→ **EXERCISE**:
The answer should hold only the lines from the beginning of the listing below to the line containing "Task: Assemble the", both included, with every picture left out.

→ **THE INPUT**:
-.-.-

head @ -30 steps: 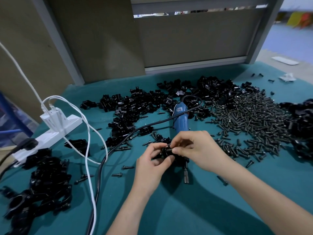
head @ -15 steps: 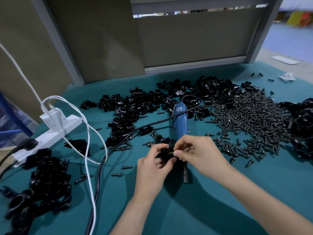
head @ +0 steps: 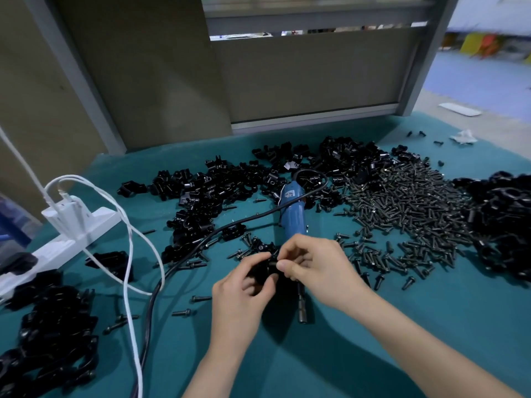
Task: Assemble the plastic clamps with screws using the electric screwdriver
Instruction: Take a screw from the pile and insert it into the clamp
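Plastic clamp (head: 260,270) is held just above the bench (head: 373,354), centre-near. Left hand (head: 240,288): fingers curled round the clamp. Right hand (head: 320,268): thumb and forefinger pinch a screw (head: 273,263) against the clamp's right side; screw axis roughly left-right, mostly hidden.

Electric screwdriver (head: 293,216) lies flat on the bench under the hands, long axis far-to-near, bit end (head: 301,310) toward the person, cord end away.

Loose heaps on the bench: screw pile (head: 402,214) right, clamp pile (head: 207,193) left-centre.
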The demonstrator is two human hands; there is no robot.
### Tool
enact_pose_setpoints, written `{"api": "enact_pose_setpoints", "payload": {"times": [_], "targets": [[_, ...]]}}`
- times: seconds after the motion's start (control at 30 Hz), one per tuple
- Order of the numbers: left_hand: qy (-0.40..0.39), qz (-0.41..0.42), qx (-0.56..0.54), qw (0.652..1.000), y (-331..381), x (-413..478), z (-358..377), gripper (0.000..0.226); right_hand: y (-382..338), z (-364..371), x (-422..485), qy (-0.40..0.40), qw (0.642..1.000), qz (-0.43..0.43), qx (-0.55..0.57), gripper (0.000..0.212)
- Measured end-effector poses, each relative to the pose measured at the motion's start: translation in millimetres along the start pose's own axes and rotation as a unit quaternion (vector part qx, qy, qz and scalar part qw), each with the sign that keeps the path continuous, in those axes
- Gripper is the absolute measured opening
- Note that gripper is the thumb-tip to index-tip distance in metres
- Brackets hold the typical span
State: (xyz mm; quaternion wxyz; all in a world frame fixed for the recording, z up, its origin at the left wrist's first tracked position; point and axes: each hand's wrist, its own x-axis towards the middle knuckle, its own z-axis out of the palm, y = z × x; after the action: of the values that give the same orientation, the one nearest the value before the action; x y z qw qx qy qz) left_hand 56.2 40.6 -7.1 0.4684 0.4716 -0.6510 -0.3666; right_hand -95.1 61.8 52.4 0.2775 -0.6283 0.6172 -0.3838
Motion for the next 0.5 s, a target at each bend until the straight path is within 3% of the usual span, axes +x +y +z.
{"api": "enact_pose_setpoints", "payload": {"times": [0.1, 0.2, 0.27, 0.33, 0.4, 0.5], "targets": [[0.002, -0.037, -0.024, 0.999, -0.9, 0.7, -2.1, 0.047, 6.7, -20.3, 10.3, 0.071, 0.997, -0.008, 0.040, 0.021], [-0.012, -0.061, -0.042, 0.997, -1.5, -0.2, -5.9, 0.041, 27.4, -46.6, 20.9, 0.163, 0.986, -0.017, -0.006, 0.017], [-0.014, -0.083, -0.050, 0.995, -2.1, 0.3, -7.7, 0.038, 47.4, -60.1, 25.9, 0.133, 0.988, 0.015, -0.074, 0.011], [-0.004, -0.096, -0.064, 0.993, -0.7, 1.3, -7.6, 0.038, 73.0, -76.4, 31.6, 0.100, 0.984, 0.052, -0.136, 0.019], [0.016, -0.100, -0.077, 0.992, 1.5, 3.2, -5.9, 0.038, 95.8, -101.7, 40.3, 0.144, 0.966, 0.073, -0.200, 0.020], [0.029, -0.104, -0.092, 0.990, 1.0, 3.9, -4.3, 0.036, 126.9, -147.2, 53.5, 0.238, 0.908, 0.160, -0.304, 0.023]]}}
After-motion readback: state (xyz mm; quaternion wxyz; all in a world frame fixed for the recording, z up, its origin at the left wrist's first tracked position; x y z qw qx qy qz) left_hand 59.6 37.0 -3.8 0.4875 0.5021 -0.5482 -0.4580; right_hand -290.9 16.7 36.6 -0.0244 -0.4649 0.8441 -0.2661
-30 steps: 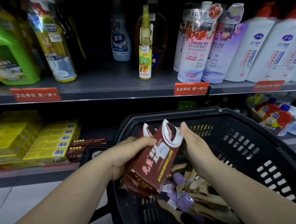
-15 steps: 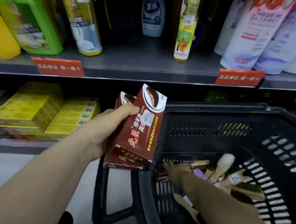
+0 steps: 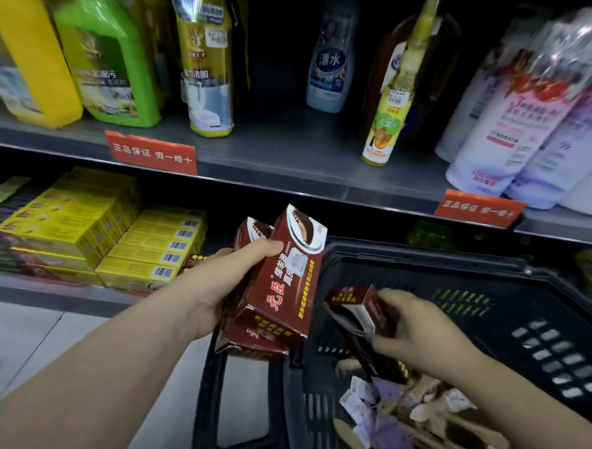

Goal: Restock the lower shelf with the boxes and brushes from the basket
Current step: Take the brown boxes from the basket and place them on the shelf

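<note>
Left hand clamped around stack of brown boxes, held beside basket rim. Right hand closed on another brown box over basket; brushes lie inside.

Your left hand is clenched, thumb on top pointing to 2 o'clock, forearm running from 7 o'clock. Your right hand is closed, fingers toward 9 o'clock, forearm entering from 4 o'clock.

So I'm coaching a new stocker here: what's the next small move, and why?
Probably bring the brown box in the right hand over to the stack of brown boxes held in the left hand; it is already lifted above the basket.
</note>
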Demonstrator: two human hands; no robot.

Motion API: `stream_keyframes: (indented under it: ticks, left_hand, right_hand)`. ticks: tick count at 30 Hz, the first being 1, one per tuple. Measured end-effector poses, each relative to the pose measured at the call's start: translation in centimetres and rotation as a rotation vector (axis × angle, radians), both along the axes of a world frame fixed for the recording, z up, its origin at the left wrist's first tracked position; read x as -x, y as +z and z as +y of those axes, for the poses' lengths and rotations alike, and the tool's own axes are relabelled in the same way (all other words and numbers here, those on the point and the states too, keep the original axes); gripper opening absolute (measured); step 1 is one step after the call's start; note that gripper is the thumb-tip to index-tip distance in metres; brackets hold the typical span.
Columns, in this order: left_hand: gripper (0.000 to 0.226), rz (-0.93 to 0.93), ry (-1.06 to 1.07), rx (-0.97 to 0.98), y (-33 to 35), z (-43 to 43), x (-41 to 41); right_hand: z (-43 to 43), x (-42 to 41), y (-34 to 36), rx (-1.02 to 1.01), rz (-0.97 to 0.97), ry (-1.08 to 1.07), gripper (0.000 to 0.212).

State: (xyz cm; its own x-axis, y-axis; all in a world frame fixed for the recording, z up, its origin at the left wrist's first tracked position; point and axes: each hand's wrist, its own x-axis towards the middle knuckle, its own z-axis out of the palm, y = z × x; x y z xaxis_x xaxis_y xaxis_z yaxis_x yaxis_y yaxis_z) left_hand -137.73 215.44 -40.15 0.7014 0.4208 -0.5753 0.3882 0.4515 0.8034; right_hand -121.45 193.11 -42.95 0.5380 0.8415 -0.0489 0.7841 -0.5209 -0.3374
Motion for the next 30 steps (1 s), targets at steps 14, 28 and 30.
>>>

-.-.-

→ **RESULT**:
head @ -30 steps: 
head @ -15 steps: 
head @ +0 steps: 
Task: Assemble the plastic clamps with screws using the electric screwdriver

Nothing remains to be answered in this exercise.